In P-B-274, the claimant resigned his employment in order to obtain money due him under the employer's annuity plan. The cost of medical care for an infectious skin disease had depleted his funds during a period when he was unemployed because of a trade dispute. He needed money immediately to continue the treatments. The Board, in ruling that he had compelling personal reason for leaving, said:
It appears that these funds could be made available to the claimant only upon termination of the employment relationship . . . . The claimant has testified that he had an immediate need for these funds because of the expensive medical treatments which he was undergoing. It is our opinion that the claimant was prompted to take this action for compelling reasons, not only because of the immediate necessity for funds which would not have otherwise been available to him, but also in view of the continuing nature of his disability.
The fact alone that a person had financial difficulties will not afford good cause for quitting employment. Even though the financial difficulties may have been aggravating and distressing to the claimant, they will not afford that degree of compulsion necessary to support a finding of good cause. Other factors must be present to support a finding of compelling circumstances.
- Legal and Business Affairs
Title 22, Section 1256-18 (c), provides:
An individual who leaves work to attend to legal or business affairs has left work without good cause unless there are compelling circumstances requiring the individual's personal attention and the affairs cannot be handled by obtaining a leave of absence.

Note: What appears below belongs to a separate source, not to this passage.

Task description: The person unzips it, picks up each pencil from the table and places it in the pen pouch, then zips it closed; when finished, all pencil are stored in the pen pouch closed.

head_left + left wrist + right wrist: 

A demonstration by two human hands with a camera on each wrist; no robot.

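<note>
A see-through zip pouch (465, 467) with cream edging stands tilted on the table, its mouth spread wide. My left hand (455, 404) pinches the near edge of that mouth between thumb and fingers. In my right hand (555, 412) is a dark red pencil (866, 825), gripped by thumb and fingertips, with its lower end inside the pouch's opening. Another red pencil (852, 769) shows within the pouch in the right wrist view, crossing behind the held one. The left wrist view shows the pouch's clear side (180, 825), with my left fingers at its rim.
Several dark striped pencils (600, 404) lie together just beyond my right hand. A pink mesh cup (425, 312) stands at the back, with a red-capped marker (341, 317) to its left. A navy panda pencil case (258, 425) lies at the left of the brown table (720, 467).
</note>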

In P-B-273, the claimant was an assistant cook on a ship which had been out to sea about three months in Alaska, was now being loaded in port in Longview, Washington, and was soon to leave from Washington for an "extended trip" to the East coast. The claimant went to his apartment in Portland and was served a subpoena in the matter of his divorce. His attorneys had secured one continuance for him but were unable to arrange another; if he failed to answer the subpoena, his property rights could have been affected. He returned to the ship and advised the captain that he was scheduled in court on March 28, after the ship was due to sail. Had the claimant not left his work, he could not have been present at the court proceedings. In its decision, the Board held:
[W]e find that the claimant left his work because of a pending court proceeding at which his presence was required to avoid serious jeopardy to his property rights. The proceedings had already been continued once because of the claimant's absence and no further continuance would be granted. The ship upon which the claimant was employed was scheduled for an extended trip . . . and, had the claimant not left his work, he could not have been present at the court proceedings. Under these circumstances, we find that the claimant had a real, substantial, and compelling reason to leave his work. . . .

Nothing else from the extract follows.